■ WHAT IS EXPECTED
Look through the records below for the line holding "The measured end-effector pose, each". Write it out exactly, with each following line through the line holding "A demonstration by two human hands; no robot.".
┌──
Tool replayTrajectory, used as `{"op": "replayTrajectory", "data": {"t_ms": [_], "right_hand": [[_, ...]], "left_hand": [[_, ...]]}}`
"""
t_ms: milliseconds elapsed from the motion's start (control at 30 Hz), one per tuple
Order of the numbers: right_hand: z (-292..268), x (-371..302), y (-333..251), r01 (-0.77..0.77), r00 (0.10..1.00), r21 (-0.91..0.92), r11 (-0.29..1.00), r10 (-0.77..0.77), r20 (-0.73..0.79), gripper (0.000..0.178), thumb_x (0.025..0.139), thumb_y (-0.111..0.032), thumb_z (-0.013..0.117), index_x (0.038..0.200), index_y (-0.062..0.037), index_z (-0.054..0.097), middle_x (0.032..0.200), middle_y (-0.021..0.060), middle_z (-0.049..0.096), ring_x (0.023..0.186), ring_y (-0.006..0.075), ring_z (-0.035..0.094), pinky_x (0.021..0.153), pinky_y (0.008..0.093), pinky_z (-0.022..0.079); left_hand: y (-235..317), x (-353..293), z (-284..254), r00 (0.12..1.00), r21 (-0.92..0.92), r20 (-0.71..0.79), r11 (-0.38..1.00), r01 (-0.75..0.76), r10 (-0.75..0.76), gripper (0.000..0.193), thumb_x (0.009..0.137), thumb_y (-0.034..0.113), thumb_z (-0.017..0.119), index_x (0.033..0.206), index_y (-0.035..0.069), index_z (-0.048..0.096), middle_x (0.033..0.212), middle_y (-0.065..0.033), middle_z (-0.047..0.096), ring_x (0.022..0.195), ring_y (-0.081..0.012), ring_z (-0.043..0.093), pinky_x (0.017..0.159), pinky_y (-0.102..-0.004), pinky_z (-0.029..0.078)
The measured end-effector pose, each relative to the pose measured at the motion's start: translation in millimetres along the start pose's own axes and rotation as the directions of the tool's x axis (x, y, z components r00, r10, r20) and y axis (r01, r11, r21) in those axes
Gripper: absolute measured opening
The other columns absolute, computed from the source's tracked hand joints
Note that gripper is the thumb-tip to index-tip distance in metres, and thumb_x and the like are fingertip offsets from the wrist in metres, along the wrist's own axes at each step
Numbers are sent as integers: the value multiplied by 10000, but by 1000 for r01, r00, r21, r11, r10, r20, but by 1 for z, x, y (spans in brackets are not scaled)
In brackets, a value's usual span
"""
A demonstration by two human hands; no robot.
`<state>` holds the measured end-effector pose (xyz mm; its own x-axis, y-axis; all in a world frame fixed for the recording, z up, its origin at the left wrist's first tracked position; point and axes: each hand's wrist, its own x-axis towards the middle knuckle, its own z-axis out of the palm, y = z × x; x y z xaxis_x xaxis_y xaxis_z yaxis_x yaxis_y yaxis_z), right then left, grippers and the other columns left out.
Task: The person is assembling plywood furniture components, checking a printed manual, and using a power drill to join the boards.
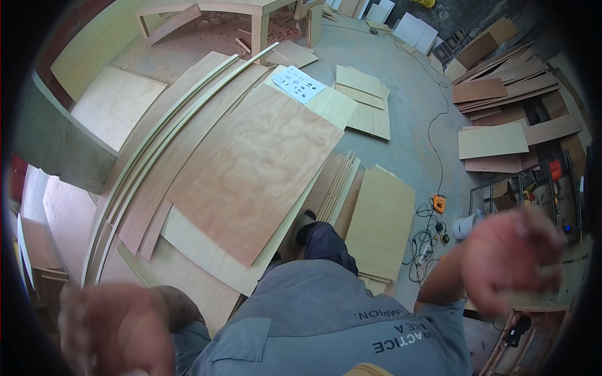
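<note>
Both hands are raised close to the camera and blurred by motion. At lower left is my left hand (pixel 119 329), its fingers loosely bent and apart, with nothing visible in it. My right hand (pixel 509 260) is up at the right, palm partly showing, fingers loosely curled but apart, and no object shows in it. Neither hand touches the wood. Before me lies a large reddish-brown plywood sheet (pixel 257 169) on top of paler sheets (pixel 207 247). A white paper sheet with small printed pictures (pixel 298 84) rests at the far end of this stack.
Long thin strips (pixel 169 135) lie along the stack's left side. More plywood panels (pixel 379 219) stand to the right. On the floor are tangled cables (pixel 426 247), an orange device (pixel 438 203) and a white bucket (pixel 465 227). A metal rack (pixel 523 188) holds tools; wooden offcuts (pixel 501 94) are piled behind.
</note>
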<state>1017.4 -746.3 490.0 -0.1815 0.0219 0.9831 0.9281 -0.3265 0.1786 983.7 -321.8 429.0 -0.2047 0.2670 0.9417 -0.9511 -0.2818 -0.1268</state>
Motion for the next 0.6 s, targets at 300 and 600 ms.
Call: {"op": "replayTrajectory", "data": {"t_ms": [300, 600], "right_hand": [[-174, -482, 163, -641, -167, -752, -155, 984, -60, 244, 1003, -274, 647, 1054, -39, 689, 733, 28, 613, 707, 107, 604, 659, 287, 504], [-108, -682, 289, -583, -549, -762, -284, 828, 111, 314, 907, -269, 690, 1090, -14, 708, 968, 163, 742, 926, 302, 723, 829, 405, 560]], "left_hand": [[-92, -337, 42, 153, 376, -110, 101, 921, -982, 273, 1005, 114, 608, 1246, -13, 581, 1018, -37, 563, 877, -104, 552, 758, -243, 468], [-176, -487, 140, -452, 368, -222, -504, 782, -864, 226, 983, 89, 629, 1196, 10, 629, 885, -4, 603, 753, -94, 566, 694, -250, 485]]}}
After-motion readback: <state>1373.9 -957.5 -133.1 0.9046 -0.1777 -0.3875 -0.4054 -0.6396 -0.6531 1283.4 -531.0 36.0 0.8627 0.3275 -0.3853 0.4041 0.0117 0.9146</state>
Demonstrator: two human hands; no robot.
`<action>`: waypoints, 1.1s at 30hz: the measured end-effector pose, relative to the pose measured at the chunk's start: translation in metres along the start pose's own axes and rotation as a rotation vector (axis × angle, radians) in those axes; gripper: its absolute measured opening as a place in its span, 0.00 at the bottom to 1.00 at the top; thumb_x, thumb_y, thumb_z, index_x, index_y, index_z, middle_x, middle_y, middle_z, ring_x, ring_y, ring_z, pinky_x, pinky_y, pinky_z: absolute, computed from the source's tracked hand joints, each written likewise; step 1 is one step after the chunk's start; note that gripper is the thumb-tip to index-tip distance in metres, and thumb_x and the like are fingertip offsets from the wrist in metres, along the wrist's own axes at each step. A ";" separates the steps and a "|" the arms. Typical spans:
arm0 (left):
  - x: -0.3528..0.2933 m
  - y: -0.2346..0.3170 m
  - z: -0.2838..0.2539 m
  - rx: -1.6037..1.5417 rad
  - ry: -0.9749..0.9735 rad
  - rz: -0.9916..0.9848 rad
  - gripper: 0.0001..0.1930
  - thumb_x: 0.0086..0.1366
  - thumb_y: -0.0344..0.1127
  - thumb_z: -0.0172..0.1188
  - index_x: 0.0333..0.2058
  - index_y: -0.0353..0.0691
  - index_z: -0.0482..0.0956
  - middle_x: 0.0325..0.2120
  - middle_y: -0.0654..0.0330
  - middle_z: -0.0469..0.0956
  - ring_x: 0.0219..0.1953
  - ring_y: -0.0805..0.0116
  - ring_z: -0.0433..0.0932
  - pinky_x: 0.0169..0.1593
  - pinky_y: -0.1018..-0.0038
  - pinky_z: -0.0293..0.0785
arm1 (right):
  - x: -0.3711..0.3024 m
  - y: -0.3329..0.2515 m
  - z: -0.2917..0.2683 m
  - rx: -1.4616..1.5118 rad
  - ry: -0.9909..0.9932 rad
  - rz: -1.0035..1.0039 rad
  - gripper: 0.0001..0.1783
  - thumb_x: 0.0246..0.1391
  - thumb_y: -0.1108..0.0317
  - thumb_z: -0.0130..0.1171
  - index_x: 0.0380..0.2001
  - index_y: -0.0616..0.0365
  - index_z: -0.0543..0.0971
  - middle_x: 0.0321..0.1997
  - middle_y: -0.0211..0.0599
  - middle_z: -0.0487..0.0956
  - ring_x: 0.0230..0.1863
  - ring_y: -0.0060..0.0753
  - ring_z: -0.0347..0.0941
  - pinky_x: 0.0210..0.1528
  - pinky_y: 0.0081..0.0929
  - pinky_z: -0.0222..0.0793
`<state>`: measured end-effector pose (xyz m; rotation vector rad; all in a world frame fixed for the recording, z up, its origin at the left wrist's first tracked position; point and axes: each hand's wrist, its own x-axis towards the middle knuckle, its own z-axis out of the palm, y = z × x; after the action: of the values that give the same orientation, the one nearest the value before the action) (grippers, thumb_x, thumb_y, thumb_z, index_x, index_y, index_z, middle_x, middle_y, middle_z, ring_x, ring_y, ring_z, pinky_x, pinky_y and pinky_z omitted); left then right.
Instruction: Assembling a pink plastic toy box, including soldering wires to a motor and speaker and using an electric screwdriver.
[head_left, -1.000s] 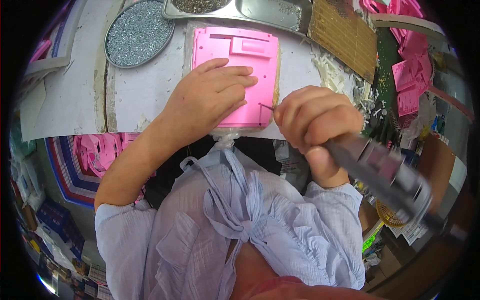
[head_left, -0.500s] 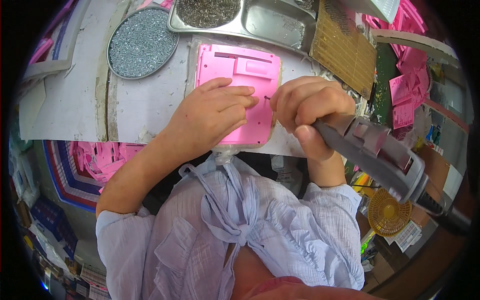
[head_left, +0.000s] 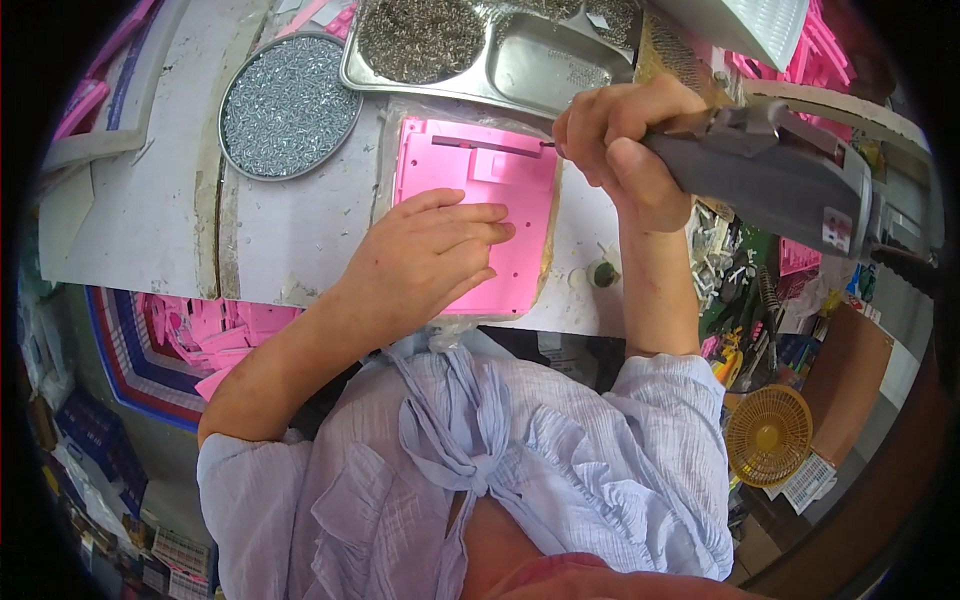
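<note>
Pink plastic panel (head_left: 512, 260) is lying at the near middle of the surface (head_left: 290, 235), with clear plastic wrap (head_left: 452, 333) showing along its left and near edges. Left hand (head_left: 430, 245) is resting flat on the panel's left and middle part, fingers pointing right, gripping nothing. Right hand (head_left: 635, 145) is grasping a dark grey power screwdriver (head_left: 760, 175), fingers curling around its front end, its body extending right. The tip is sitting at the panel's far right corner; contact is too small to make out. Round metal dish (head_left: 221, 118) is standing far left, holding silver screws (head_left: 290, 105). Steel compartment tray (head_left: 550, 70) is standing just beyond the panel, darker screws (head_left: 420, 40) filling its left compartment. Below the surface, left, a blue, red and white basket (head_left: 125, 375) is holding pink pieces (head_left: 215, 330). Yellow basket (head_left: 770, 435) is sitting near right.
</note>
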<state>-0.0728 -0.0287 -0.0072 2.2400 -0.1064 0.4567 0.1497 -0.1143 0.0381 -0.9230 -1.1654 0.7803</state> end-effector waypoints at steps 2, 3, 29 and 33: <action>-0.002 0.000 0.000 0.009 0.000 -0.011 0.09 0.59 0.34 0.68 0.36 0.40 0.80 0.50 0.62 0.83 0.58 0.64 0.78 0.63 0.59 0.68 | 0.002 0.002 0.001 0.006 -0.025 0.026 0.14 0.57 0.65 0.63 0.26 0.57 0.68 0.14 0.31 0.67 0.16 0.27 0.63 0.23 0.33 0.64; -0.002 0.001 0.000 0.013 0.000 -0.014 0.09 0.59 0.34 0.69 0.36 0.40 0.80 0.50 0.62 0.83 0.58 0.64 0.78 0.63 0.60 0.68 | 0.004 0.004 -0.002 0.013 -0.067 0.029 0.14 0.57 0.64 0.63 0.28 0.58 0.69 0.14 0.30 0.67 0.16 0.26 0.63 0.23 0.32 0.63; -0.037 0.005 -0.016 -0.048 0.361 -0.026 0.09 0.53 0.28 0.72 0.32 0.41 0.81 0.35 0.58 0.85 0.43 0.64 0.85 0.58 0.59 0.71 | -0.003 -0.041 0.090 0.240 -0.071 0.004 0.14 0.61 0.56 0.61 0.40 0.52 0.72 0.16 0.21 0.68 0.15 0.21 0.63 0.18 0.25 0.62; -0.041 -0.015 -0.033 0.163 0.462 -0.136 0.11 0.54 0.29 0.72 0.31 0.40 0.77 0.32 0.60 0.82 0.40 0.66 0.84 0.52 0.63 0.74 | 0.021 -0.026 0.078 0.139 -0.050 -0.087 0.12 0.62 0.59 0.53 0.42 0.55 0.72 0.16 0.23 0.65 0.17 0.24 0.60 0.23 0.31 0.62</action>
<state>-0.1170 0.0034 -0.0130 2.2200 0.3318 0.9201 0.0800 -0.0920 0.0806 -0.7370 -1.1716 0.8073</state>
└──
■ ANSWER FOR THE TASK
The measured end-effector pose, each relative to the pose measured at the motion's start: translation in millimetres along the start pose's own axes and rotation as the directions of the tool's x axis (x, y, z components r00, r10, r20) and y axis (r01, r11, r21) in those axes
Gripper: absolute measured opening
The other columns absolute, computed from the source's tracked hand joints
Note that gripper is the thumb-tip to index-tip distance in metres, and thumb_x and the like are fingertip offsets from the wrist in metres, along the wrist's own axes at each step
Numbers are sent as integers: the value multiplied by 10000, but by 1000 for r01, r00, r21, r11, r10, r20, but by 1 for z, x, y (spans in brackets are not scaled)
In brackets, a value's usual span
"""
A demonstration by two human hands; no robot.

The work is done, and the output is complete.